#### What needs to be done
Copy out the whole listing exactly as given. Skip the pictures.

#### Data section
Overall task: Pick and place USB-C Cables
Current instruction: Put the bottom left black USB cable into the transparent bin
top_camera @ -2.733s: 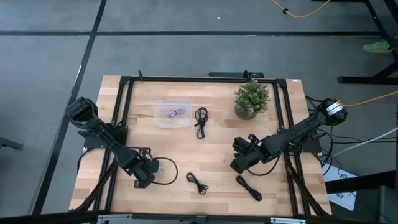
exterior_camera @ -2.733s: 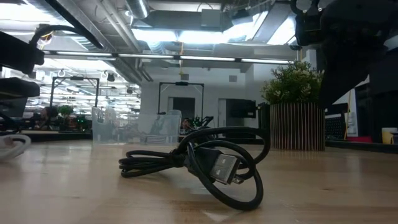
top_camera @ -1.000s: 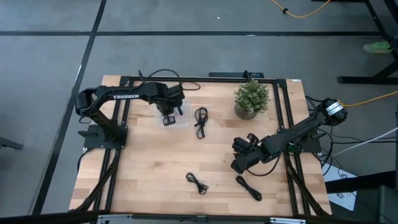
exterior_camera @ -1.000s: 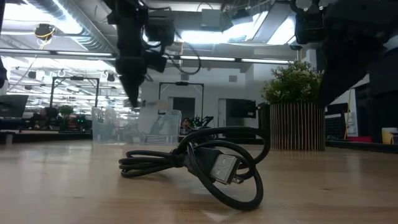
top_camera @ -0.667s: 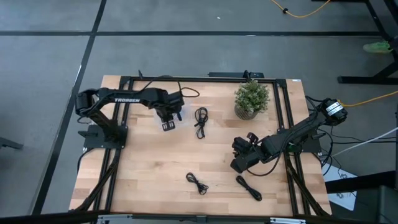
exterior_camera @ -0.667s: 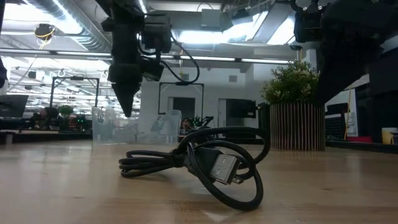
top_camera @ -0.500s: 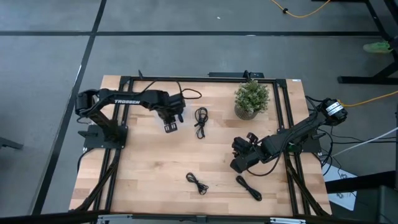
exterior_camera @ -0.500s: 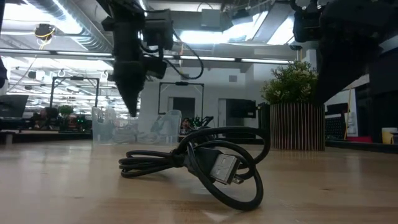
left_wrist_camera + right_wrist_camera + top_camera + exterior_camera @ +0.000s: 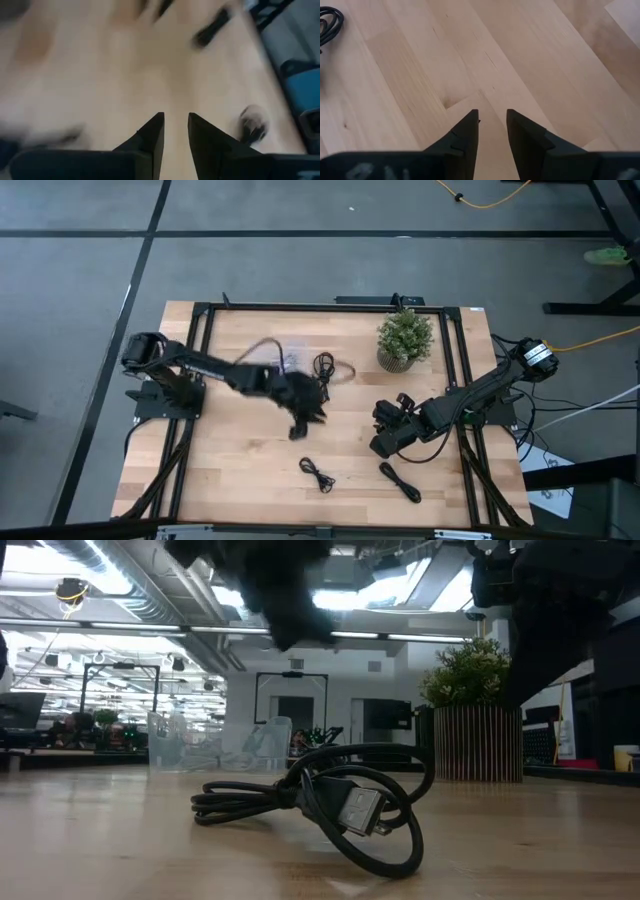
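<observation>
Nearest on the wooden worktop (image 9: 240,450) lie two black USB-C cables. One small coil (image 9: 317,474) is at the near middle, and it is probably the one that fills the low view as a black loop with its plug turned to the camera. The other black cable (image 9: 400,481) lies to the right of it, stretched more like a short bundle.

A little farther, at the right, the right tool (image 9: 378,446) hangs low over bare wood. Its fingers (image 9: 468,131) are slightly spread, with a narrow gap and nothing between them.

Near the middle of the worktop is the left tool (image 9: 300,427), blurred in the high view. Its fingers (image 9: 152,135) are also a little apart and hold nothing; below them is only bare wood.

Farther, just behind the left arm, a third black cable (image 9: 322,366) lies at the far middle. To the left of it stands a clear container (image 9: 185,740); in the high view the blurred arm covers it, so I cannot tell where the pale cables are. A potted plant (image 9: 404,338) stands at the far right.
</observation>
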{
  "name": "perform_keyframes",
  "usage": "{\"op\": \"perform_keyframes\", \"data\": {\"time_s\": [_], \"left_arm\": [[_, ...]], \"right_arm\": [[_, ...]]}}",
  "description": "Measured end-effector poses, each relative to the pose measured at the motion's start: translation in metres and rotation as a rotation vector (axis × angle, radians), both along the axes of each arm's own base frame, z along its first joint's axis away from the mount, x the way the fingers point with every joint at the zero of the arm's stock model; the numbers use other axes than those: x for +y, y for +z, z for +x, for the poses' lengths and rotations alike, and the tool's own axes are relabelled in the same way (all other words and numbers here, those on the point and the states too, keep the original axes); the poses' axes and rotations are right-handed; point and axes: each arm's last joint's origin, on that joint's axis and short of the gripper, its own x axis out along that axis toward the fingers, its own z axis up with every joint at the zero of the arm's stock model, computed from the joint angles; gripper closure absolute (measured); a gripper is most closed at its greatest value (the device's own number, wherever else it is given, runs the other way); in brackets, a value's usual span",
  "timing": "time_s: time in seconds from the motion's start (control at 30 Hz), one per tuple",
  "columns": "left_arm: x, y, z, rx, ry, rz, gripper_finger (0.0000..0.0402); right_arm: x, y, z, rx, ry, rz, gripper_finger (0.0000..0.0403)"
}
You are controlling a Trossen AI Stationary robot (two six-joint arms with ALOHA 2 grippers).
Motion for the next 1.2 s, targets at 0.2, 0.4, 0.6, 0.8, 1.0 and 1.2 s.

#### Output
Overall task: Pick and place USB-C Cables
Current instruction: Put the bottom left black USB cable into the transparent bin
top_camera @ -2.733s: 
exterior_camera @ -2.733s: 
top_camera @ -1.000s: 
exterior_camera @ -1.000s: 
top_camera @ -0.667s: 
exterior_camera @ -0.667s: 
top_camera @ -0.500s: 
exterior_camera @ -0.500s: 
left_wrist_camera + right_wrist_camera + top_camera + exterior_camera @ +0.000s: 
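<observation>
Nearest on the wooden worktop (image 9: 240,450) lie two black USB-C cables. One small coil (image 9: 317,474) is at the near middle, and it is probably the one that fills the low view as a black loop with its plug turned to the camera. The other black cable (image 9: 400,481) lies to the right of it, stretched more like a short bundle.

A little farther, at the right, the right tool (image 9: 378,446) hangs low over bare wood. Its fingers (image 9: 468,131) are slightly spread, with a narrow gap and nothing between them.

Near the middle of the worktop is the left tool (image 9: 300,427), blurred in the high view. Its fingers (image 9: 152,135) are also a little apart and hold nothing; below them is only bare wood.

Farther, just behind the left arm, a third black cable (image 9: 322,366) lies at the far middle. To the left of it stands a clear container (image 9: 185,740); in the high view the blurred arm covers it, so I cannot tell where the pale cables are. A potted plant (image 9: 404,338) stands at the far right.
</observation>
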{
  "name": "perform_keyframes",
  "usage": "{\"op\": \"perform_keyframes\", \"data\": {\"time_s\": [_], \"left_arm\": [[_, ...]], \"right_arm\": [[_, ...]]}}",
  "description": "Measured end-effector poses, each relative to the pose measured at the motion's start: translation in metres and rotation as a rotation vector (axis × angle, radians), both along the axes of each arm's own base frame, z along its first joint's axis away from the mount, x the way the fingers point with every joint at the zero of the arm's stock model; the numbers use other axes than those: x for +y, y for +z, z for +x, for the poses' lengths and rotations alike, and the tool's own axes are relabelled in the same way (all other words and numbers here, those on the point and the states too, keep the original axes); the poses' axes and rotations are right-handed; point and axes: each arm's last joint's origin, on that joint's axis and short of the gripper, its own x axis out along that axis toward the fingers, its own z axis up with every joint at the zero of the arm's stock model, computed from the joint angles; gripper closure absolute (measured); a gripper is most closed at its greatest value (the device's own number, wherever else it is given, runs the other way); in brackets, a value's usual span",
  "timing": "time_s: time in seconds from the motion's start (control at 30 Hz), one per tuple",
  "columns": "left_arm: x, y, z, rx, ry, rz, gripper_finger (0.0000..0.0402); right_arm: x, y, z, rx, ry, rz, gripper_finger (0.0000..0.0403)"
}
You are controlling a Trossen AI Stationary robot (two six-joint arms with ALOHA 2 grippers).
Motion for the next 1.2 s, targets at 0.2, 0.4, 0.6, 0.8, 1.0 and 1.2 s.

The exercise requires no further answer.